The Bosnian Serb military commander, General Ratko Mladic, recently offered a succinct definition of Serbian strategy in the two-year- old Bosnian war. 'My goal is simple,' he said. 'It is the protection of Serbian territory and of the people who have lived there for centuries.

'The Serbian borders are where Serbian blood has been shed, the blood of each and every Serbian soldier and officer, not just in this war but in previous ones. This war will be over when the Muslims hand over their weapons to me.'

General Mladic was describing the Serbs' maximum ambition: the creation of an enlarged Serbian state stretching from the Romanian border to the Adriatic coast, a land that would include Serbia, more than half of Bosnia-Herzegovina, a sizeable chunk of Croatia, and Montenegro.

There is no room in this vision for UN-protected Muslim enclaves in eastern Bosnia such as Gorazde. Like other towns that had a Muslim majority before April 1992, Gorazde must be under absolute Serbian domination. Muslims who object will be killed, expelled or driven into a ghetto existence. Serbian control of the enclave also means control of an important road linking Serb-held areas of southern and eastern Bosnia. It means military security for the future Greater Serbia.

General Mladic's dream is shared by Radovan Karadzic, the Bosnian Serb civilian leader, and by Serbia's President, Slobodan Milosevic. Indeed, the hope of incorporating all Serbs into a single state has been one factor shaping the Serbian identity since the mid-19th century.

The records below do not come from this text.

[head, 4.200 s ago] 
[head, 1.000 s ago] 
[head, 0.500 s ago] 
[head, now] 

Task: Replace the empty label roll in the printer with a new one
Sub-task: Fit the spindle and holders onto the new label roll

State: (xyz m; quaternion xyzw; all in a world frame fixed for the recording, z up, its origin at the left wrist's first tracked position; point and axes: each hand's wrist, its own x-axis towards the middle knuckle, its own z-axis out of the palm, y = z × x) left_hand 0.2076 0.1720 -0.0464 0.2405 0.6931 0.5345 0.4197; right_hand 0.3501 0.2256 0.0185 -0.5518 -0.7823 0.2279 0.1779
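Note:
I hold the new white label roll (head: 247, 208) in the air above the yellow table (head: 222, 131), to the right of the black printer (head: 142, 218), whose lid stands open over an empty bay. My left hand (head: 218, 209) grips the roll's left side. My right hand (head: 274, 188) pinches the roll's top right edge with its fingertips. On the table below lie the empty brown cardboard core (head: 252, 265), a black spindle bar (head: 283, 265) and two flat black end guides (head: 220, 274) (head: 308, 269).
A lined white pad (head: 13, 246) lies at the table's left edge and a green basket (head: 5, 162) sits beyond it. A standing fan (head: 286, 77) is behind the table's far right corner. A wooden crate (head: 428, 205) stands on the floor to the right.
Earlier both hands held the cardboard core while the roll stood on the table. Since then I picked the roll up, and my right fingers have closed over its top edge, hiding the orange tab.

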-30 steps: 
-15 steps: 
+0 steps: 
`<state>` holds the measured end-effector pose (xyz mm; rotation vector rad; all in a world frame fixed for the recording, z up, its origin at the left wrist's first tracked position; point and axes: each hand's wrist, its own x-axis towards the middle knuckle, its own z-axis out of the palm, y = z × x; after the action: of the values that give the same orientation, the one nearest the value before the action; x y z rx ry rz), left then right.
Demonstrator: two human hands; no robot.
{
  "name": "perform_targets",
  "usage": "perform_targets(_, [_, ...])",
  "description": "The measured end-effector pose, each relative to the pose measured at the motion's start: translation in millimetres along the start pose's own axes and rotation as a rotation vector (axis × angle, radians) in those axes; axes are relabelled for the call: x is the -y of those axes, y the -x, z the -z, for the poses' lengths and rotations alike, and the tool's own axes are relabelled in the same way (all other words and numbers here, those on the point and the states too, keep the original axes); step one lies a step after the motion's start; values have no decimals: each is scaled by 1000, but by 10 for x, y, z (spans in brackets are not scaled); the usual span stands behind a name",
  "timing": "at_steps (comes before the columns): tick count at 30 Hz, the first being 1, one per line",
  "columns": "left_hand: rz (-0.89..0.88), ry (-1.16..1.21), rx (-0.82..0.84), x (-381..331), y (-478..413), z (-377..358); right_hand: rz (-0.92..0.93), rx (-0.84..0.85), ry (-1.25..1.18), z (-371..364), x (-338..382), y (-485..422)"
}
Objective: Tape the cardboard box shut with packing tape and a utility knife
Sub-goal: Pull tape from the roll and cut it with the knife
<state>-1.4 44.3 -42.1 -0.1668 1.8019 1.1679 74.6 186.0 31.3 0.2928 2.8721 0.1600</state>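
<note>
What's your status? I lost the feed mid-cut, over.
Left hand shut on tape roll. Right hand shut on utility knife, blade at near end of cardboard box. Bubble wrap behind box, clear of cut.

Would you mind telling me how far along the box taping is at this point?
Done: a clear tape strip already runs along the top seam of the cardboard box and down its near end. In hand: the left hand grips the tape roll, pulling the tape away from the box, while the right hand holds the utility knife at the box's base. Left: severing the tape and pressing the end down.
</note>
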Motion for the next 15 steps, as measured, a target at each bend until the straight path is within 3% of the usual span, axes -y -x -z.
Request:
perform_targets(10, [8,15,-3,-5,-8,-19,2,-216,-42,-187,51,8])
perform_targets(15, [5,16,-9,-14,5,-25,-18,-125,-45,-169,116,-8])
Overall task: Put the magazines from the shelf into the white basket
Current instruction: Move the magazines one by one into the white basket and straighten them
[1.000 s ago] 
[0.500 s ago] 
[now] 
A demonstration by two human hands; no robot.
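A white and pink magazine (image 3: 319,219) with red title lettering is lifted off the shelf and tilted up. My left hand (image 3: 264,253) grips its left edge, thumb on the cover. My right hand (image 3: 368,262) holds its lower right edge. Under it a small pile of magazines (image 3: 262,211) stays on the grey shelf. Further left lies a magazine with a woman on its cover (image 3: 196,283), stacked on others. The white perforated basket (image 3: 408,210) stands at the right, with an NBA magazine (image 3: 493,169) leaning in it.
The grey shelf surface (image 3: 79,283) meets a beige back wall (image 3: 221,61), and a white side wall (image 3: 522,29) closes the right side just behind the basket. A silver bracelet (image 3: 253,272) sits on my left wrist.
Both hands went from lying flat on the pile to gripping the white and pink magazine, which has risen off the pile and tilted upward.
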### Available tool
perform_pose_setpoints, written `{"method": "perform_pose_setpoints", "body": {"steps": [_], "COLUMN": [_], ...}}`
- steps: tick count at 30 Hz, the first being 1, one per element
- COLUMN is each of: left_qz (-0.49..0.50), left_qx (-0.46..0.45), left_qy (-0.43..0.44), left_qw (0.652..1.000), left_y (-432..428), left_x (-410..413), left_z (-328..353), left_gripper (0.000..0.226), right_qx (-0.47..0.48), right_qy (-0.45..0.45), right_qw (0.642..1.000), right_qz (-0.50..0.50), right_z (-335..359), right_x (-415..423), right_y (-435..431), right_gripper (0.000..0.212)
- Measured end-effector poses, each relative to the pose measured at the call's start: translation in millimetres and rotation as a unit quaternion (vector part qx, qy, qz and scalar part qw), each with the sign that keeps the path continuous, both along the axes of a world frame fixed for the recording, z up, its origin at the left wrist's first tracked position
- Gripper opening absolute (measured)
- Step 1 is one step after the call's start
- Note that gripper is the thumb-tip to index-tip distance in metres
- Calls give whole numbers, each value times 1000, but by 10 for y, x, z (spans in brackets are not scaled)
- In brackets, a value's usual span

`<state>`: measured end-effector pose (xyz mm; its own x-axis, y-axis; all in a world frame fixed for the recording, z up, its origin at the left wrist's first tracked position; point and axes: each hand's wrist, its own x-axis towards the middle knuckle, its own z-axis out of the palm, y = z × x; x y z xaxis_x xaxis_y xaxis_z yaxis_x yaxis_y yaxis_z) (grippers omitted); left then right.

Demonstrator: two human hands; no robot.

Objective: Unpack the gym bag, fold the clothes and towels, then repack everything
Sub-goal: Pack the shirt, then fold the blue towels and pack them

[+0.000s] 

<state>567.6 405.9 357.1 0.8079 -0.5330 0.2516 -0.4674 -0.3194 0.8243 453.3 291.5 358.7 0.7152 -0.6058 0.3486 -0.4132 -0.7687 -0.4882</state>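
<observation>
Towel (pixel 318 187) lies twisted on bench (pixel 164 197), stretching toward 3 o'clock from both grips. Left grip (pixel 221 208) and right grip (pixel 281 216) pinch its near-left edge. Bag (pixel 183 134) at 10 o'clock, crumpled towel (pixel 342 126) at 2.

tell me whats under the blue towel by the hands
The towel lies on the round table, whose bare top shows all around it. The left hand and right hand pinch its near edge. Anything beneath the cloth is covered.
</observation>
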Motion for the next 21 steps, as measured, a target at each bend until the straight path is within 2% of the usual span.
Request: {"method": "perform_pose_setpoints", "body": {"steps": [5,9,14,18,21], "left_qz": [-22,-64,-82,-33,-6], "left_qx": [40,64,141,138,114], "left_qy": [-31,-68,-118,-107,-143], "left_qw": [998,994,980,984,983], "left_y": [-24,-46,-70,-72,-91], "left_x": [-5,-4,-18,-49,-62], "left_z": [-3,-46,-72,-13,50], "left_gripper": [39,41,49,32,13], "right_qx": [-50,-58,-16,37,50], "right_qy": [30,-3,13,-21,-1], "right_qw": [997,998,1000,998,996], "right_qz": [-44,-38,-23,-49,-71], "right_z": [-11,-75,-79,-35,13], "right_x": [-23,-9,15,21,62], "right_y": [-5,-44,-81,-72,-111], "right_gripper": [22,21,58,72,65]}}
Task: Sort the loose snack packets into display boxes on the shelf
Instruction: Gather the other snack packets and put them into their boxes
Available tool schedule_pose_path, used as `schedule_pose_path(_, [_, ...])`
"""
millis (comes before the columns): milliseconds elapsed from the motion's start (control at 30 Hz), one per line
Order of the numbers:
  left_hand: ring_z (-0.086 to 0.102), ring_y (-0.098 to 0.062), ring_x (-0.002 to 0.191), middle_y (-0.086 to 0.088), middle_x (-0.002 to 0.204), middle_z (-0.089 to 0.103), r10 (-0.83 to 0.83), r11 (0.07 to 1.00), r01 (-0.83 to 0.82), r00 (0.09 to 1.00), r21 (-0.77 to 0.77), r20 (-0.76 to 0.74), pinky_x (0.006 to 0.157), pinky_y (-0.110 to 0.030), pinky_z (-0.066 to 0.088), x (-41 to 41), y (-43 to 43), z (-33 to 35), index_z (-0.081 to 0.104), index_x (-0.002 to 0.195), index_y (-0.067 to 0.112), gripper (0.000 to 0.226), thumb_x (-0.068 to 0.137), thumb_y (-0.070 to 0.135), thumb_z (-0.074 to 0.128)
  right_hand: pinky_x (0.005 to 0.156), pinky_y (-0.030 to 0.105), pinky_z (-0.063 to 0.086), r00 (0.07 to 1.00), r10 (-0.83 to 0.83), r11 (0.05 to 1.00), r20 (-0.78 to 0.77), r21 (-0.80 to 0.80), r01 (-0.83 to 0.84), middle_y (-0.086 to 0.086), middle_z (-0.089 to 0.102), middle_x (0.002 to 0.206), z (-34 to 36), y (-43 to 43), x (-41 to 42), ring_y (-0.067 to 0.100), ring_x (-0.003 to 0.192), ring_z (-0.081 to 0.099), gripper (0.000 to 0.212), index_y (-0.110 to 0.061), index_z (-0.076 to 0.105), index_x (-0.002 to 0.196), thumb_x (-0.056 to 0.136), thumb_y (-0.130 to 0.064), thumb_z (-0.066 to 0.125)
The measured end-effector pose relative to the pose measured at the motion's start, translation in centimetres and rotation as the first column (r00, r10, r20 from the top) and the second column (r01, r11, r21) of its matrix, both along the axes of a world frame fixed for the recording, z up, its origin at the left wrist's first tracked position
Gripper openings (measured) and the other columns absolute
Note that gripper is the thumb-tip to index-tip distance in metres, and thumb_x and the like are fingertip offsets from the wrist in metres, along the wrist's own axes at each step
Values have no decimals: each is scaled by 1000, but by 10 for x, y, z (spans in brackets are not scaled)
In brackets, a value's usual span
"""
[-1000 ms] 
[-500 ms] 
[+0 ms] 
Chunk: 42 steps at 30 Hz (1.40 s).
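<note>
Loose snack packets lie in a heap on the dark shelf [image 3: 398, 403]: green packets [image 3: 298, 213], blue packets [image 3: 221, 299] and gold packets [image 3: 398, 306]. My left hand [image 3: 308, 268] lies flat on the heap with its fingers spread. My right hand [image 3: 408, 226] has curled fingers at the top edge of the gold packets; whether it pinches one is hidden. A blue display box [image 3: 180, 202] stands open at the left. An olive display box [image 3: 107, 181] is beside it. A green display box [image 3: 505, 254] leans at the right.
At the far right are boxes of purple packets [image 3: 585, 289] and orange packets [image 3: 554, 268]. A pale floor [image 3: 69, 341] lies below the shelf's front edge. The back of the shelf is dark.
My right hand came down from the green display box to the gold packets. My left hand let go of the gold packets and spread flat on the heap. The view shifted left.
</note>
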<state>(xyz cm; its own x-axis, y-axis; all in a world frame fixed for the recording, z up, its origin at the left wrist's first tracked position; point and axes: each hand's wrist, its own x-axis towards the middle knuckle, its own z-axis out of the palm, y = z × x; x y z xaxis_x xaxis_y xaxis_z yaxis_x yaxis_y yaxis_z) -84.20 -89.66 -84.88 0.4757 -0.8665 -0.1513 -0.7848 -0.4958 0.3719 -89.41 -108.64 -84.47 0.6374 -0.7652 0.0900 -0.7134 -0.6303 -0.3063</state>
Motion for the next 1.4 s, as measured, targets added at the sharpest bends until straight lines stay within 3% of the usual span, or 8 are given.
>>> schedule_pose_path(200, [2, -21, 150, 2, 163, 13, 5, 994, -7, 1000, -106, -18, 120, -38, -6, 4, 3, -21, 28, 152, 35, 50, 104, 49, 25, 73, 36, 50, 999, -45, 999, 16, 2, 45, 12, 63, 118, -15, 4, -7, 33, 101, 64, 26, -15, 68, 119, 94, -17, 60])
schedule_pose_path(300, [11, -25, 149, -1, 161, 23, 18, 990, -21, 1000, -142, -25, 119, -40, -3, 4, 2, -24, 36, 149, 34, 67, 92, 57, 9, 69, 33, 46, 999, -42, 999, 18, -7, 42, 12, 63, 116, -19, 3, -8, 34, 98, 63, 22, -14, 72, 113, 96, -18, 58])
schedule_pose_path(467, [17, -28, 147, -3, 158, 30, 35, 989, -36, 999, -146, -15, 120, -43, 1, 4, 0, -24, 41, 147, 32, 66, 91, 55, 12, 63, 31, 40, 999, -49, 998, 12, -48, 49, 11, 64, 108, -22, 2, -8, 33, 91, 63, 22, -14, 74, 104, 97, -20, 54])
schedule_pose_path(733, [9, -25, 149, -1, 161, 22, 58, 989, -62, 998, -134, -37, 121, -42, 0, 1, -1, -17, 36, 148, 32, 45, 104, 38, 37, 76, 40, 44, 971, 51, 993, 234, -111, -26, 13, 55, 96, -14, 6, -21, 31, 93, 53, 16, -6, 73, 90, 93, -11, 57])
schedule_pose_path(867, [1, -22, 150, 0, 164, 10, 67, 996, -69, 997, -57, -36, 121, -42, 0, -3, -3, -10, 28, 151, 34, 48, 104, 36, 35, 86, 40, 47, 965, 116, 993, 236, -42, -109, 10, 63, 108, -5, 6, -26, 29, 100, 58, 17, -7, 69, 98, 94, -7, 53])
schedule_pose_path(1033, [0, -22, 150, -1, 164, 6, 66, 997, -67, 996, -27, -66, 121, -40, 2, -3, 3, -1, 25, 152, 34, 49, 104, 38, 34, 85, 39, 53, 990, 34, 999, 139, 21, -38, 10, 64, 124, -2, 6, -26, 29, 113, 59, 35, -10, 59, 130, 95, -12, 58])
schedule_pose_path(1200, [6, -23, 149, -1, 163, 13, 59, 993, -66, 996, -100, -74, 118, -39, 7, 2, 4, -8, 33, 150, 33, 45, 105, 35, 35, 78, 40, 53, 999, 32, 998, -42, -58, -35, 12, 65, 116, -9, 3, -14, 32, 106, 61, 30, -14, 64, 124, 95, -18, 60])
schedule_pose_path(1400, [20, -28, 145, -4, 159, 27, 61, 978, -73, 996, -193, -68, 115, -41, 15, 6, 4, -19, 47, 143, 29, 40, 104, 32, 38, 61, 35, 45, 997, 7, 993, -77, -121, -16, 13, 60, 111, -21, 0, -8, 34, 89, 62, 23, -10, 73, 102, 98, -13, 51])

However, the Bosnian Serb leaders have not always seen eye to eye with Mr Milosevic on the best way to fulfil this aim. For example, Mr Milosevic, anxious to secure an end to United Nations sanctions on Serbia and to avoid provoking the West too much, has ignored appeals from the Bosnian Serbs to introduce a common currency in Serbian, Bosnian Serb and Croatian Serb territory.

For his part, Mr Karadzic is adamant that the Bosnian Serbs will not join the Muslim-Croat federation in Bosnia that was established under the influence of the United States last month. 'Our goal is clear: we are striving for full independence for the Bosnian Serb state, which will then decide whether to form associations with others and in what form,' he said last weekend.

Mr Karadzic also warned that, if Croatia and the Muslim-Croat state tried to sever the northern Bosnian land corridor linking Serbia with Serb-held parts of Bosnia and Croatia, then the Bosnian Serbs would have an answer. 'We would immediately declare our unification with the Republic of Serbian Krajina,' he said, referring to the swathe of Croatia controlled by rebel Serbs since the war in 1991.